2.Busque o arrependimento genuíno (v.19)
O Rei Josias experimentou um profundo e genuíno arrependimento. Creio que a maior carência dos nossos tempos é arrependimento. Arrependimento significa mudança de mente. É muito mais do que uma mudança de comportamento. É uma transformação no coração. A fé em Cristo deve ser acompanhada do arrependimento que rejeita o pecado. O que mais tenho visto são pessoas convencidas de que precisam de Cristo, mas não dão evidências concretas de arrependimento e abandono do pecado. Não voltar a fazer determinada coisa é a essência do mais verdadeiro arrependimento. Precisamos fazer uma auto-análise neste dia de Santa Ceia e pensarmos do que precisamos nos arrepender. Fazermos conforme está escrito em II Crônicas 7:14. Precisamos manter o coração puro da vaidade, do orgulho, da rebeldia, da cobiça. O que mantém o coração puro é uma atitude de arrependimento. Arrepender-nos pela maneira como tratamos nossos filhos. Arrepender-nos pela maneira como falamos dos irmãos. Arrepender-nos se não somos bons funcionários. Arrepender-nos se mentimos. Arrependei-vos disse Jesus. A palavra chave que nos leva a viver efetivamente o poder do Evangelho é ARREPENDIMENTO. O que produz arrependimento e quais são as evidências?
a.Exposição da Palavra (v.18-19) – Sem o livro não temos consciência de nossa condição. Se tem faltado arrependimento é porque tem faltado Palavra. Não me refiro à pregação de domingo, mas ao seu contato diário com ela. Você ouve a Bíblia quando a lê? Deus quer promover uma grande reforma. A reforma é fruto da exposição da Palavra que gera arrependimento.

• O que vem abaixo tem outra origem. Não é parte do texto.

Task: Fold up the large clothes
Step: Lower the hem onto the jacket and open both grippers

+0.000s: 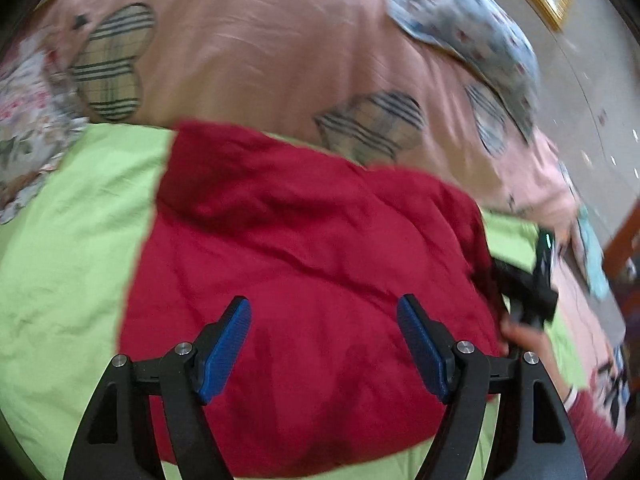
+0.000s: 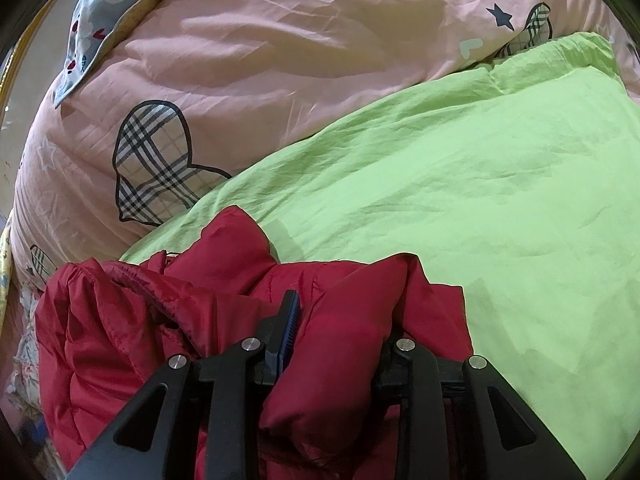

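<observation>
The left gripper (image 1: 324,316) hangs above a red jacket (image 1: 304,264), its blue pads (image 1: 226,350) spread wide with nothing between them. The jacket lies in a broad, puffy heap on a green sheet (image 1: 68,256). At the jacket's right edge, the right gripper (image 1: 524,288) and the hand (image 1: 528,340) holding it meet the fabric. From the right wrist view, the right gripper (image 2: 340,320) pinches a thick bunched fold of the jacket (image 2: 160,320); one blue pad (image 2: 292,328) shows, the other is buried in cloth. Beyond the jacket lies a pink quilt (image 2: 248,52) with plaid hearts, and a blue patterned pillow (image 1: 460,24).
</observation>
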`<action>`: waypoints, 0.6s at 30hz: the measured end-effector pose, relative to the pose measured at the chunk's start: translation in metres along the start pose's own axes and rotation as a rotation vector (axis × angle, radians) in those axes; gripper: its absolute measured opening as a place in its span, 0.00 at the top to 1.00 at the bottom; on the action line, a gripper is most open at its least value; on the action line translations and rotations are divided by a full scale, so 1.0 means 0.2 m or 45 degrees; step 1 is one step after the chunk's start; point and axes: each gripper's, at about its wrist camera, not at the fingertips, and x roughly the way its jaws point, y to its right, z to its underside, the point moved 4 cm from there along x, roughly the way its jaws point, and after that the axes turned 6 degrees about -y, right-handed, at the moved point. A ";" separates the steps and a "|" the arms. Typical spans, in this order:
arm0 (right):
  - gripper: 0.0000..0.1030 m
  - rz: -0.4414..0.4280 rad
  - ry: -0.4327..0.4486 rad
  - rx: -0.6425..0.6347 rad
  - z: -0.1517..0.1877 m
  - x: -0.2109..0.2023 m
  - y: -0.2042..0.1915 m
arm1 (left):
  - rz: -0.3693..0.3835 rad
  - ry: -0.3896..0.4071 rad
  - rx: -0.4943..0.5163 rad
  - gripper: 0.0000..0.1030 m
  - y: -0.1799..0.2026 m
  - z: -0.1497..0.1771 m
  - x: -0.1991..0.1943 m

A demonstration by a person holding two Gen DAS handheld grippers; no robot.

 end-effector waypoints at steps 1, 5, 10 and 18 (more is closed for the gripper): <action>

b.Quebrantamento (v.19;27) – Arrependimento é a lágrima nos olhos da fé. I.Coração enternecido. Enternecido significa amolecido, terno, brando. O contrário é coração empedernido, isto é, endurecido. “Hoje, se ouvirdes a sua voz, não endureçais o vosso coração”. Hebreus 4:7. Deus se derrete diante de um coração amolecido. Se seu coração está endurecido, hoje Deus te chama ao arrependimento. II.Atitude de humilhação/rasgar as vestes. II Crônicas 7:14. Deus só pode avivar, tornar novo, reparar, restaurar, melhorar aquele que se humilha. “Quem a si mesmo se exaltar será humilhado; e quem a si mesmo se humilhar será exaltado.” Mateus 23:12. “Humilhai-vos na presença do Senhor, e ele vos exaltará.” Tiago 4:10. III.Choro – Arrependimento genuíno mantém os olhos lubrificados para ver a Deus. Jesus disse: “Bem-aventurados os que choram porque serão consolados”. Nossos olhos não podem ficar secos.
A beleza do Evangelho consiste em que para aqueles que verdadeiramente se arrependem encontraram graça da parte de Deus. “Se confessarmos os nossos pecados, Ele é fiel e justo para nos perdoar os pecados e nos purificar de toda injustiça.” I João 1:9. Deus quer promover uma grande reforma em nosso meio, em nossa casa, em nossa vida. Hoje é dia de se lançar em seus braços de amor posicionados e arrependidos. Há poder de Deus  para ser derramado sobre nós.
Veja que Deus somente ouve após identificar essas três atitudes relatadas. O que tem lhe faltado para experimentar um poderosa reforma de Deus em sua vida? Deus lhe convida hoje a se aproximar Dele.
O Rei Josias deixou um grande legado. A Bíblia menciona como alguém que não houve semelhante a ele concernente à sua conversão para Deus e não haveria outro depois como ele (II Reis 23:25). Se você quer deixar um legado de alguém que andou com Deus, isso precisa estar acontecendo no presente.